Enjoying a stretch of old State Road A1A in Florida

View of motorcycle on State Road A1A
State Road A1A is the Atlantic Coast road the length of Florida.

My wife and I recently stayed in a vacation rental cottage in Florida that was a historic building.

Historical as it was, it is younger than I am.

That's Florida for you. We have the oldest European founded city in the United States (St. Augustine), but everything else is from yesterday.

Believe it or not, this cottage is related to my reverence for my 1999 Royal Enfield Bullet motorcycle. My Bullet is, essentially, a circa 1955 motorcycle design. As such, it fits neatly into my nostalgia for my childhood. It is the sort of motorcycle I would have wanted then. And now I have it.

The cottage dates from 1951, the year after my birth. It had been built as a "fish camp." (Fish camp is American-speak for a place where a group of guys can get together with beer, but without dames, and without having to shave, or bathe.)

It went on to be a hamburger joint, a Sheriff's office, a hardware store and a trailer park. Today it is a completely renovated and comfortable vacation rental.

"I can't believe the floor is original!" my wife marveled about the varnished boards, as if they had been carved by prehistoric man. That put me in my place: I'm older than the woodwork!

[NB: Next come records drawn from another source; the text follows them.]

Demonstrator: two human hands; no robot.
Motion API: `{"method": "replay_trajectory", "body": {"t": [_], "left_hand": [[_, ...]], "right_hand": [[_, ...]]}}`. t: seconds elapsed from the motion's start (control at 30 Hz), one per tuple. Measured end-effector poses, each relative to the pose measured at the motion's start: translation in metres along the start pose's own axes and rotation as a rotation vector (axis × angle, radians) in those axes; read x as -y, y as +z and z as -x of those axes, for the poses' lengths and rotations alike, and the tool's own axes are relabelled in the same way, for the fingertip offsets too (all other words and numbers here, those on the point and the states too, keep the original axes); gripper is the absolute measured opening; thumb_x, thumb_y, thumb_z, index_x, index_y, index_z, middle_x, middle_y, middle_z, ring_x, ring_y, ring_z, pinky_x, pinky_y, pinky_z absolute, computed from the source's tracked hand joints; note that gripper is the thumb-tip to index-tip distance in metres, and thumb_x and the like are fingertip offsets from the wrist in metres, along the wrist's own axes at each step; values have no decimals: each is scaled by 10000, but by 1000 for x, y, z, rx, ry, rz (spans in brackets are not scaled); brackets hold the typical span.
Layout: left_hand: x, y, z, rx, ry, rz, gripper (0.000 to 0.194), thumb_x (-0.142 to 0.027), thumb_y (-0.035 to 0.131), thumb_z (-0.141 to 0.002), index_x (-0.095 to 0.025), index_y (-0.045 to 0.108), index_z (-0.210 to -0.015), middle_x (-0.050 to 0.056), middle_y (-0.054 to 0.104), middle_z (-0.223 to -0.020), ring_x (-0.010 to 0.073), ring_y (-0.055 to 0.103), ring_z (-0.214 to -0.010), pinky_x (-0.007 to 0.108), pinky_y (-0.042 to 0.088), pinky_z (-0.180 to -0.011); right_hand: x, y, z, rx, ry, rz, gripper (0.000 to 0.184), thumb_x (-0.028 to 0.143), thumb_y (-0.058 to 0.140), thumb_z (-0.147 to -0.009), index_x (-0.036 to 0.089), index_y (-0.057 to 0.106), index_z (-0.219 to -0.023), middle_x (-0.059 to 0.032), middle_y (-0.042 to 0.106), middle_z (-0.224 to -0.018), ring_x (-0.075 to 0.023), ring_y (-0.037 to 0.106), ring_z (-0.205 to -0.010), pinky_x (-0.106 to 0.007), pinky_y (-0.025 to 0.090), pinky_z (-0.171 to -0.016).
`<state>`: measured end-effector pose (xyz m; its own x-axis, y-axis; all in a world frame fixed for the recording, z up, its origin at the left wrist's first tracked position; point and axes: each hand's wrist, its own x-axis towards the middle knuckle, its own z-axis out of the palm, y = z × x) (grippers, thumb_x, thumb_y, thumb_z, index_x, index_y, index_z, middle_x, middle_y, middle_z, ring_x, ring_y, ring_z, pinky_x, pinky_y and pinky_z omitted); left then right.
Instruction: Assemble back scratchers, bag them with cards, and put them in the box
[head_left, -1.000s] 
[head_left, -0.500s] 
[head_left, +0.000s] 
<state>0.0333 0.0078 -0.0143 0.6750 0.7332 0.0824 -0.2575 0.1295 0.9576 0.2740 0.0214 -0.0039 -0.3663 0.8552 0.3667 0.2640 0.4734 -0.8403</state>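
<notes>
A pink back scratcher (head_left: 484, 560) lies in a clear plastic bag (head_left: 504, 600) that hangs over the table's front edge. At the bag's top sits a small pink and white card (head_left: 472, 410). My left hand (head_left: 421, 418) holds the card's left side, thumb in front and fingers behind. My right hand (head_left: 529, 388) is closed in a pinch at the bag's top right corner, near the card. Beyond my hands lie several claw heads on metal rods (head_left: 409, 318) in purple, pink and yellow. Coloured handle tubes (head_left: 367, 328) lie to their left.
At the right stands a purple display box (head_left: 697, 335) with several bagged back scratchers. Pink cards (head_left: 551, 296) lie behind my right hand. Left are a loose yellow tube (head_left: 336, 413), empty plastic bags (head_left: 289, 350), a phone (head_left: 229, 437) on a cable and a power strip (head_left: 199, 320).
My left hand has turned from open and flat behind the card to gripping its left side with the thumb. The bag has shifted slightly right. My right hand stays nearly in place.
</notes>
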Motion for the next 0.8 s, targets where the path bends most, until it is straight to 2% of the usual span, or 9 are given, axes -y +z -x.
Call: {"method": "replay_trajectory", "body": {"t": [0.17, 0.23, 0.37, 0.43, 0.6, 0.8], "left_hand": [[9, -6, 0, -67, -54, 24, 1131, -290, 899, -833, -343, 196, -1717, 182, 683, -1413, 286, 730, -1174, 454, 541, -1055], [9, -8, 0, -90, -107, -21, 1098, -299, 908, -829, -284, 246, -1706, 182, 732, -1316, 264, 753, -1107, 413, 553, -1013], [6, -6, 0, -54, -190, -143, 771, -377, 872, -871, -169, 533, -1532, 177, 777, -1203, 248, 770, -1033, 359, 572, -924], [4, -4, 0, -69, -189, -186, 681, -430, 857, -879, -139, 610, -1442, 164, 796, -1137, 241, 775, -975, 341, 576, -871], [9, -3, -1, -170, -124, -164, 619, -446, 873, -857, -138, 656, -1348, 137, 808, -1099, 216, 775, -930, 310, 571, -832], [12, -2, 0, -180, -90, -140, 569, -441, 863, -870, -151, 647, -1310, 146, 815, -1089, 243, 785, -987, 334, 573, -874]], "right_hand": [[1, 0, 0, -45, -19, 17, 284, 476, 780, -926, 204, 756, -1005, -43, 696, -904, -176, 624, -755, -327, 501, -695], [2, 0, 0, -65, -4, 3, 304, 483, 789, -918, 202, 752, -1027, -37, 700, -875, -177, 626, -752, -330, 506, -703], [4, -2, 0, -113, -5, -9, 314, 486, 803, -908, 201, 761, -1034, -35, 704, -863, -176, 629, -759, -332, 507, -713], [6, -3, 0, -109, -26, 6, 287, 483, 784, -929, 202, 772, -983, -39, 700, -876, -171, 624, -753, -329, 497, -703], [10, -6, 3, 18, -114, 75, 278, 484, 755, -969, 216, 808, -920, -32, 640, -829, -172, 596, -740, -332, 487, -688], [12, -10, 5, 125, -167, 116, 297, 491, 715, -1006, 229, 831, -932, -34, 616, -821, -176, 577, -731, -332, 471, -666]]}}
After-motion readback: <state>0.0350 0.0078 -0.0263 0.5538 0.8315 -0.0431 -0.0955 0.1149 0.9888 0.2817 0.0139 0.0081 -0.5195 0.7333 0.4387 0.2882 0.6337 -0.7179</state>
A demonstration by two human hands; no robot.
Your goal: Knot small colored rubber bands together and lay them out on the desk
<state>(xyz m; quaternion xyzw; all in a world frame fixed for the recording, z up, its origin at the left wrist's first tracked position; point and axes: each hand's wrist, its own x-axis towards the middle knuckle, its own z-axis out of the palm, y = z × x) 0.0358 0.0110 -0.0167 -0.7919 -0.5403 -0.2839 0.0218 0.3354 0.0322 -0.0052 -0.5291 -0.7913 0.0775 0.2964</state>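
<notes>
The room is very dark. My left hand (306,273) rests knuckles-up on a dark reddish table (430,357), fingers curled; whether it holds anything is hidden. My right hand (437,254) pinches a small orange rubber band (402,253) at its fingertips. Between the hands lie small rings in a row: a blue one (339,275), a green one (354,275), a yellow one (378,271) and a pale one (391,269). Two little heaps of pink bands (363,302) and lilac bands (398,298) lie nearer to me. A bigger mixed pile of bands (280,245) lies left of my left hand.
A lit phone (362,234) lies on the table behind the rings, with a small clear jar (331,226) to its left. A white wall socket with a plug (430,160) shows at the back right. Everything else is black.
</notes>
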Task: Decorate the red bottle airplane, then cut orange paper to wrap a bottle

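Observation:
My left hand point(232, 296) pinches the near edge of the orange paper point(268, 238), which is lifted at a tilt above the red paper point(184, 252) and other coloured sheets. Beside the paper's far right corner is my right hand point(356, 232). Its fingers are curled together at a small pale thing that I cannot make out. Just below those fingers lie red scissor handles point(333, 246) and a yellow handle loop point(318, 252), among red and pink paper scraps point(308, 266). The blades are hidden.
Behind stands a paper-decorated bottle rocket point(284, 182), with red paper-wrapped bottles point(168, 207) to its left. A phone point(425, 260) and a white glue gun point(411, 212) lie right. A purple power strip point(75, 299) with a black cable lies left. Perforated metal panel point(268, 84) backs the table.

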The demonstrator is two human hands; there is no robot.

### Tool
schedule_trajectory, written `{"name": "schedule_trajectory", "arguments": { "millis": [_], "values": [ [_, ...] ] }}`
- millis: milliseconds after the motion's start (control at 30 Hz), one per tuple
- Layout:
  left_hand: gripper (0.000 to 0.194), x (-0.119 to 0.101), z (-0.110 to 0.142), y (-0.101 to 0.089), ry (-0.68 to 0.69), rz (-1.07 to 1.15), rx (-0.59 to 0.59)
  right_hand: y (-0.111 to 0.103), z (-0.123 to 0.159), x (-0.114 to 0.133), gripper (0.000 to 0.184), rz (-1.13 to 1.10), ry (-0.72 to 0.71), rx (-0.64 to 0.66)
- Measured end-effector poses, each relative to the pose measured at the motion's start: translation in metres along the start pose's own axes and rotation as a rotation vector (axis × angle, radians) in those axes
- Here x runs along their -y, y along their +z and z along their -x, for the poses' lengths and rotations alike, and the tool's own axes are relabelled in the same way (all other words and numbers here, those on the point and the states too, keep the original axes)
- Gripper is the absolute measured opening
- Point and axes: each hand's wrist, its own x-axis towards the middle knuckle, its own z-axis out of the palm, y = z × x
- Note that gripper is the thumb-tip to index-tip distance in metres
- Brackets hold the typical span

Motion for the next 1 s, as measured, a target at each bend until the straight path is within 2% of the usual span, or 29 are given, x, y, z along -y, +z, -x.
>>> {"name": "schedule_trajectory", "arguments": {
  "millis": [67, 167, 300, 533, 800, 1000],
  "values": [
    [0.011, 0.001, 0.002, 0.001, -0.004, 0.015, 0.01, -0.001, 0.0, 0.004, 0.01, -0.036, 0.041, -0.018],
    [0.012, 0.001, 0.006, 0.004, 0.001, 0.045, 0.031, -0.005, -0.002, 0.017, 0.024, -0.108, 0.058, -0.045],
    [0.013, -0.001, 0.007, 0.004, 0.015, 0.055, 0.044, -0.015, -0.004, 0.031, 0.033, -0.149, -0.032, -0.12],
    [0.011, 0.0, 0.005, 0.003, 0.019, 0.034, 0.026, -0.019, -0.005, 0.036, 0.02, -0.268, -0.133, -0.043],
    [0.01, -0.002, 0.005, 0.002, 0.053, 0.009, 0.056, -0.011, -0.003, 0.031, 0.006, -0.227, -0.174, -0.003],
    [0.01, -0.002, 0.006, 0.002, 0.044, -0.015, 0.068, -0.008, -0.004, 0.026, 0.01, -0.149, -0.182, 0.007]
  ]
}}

Scenic highway sign on State Road A1A.
Keeping A1A scenic is important to local residents.

The real appeal of the cottage for me was its position in Flagler County, along the old coastal road, A1A. It is on a stretch of the beach-side highway that extends 23 miles without a traffic light.

In Florida, that is saying something.

This location is far enough from the bright lights of civilization that dead trees from the hurricane of 2016 still dominate the beachside. People ride horses on the beach.

View of dirt road along beach.
"Old A1A," now bypassed with pavement, shows what the original was like.

A stretch of "Old A1A" (now by-passed) is still just hard-packed sand on top of the dune line. It probably wonders what ever happened to all those Model T Fords it remembers.

One of the last coastal watch towers left over from World War II still looms over the beach, alert for enemy bombers that never came, and now never will. (U-boats did land Nazi saboteurs on Florida beaches in World War II, but not in view of this particular tower.)

View of World War II watch tower along road.
One of the last of 15,200 such towers that monitored U.S. coastlines.

The old road suits me and it suits my motorcycle. I had a feeling of being at home on it, even though I'd never been there before. 

That's what nostalgia is, I guess.

Tree lined stretch of road.
Drivers and motorcyclists are drawn to the Ormond Scenic Loop and Trail.

P.S. State Road A1A in Flagler County, Fla., is a gateway to the Ormond Scenic Loop and Trail. It's a scenic joy to ride or drive it if you're in the region to see Daytona Beach or St. Augustine. We loved it.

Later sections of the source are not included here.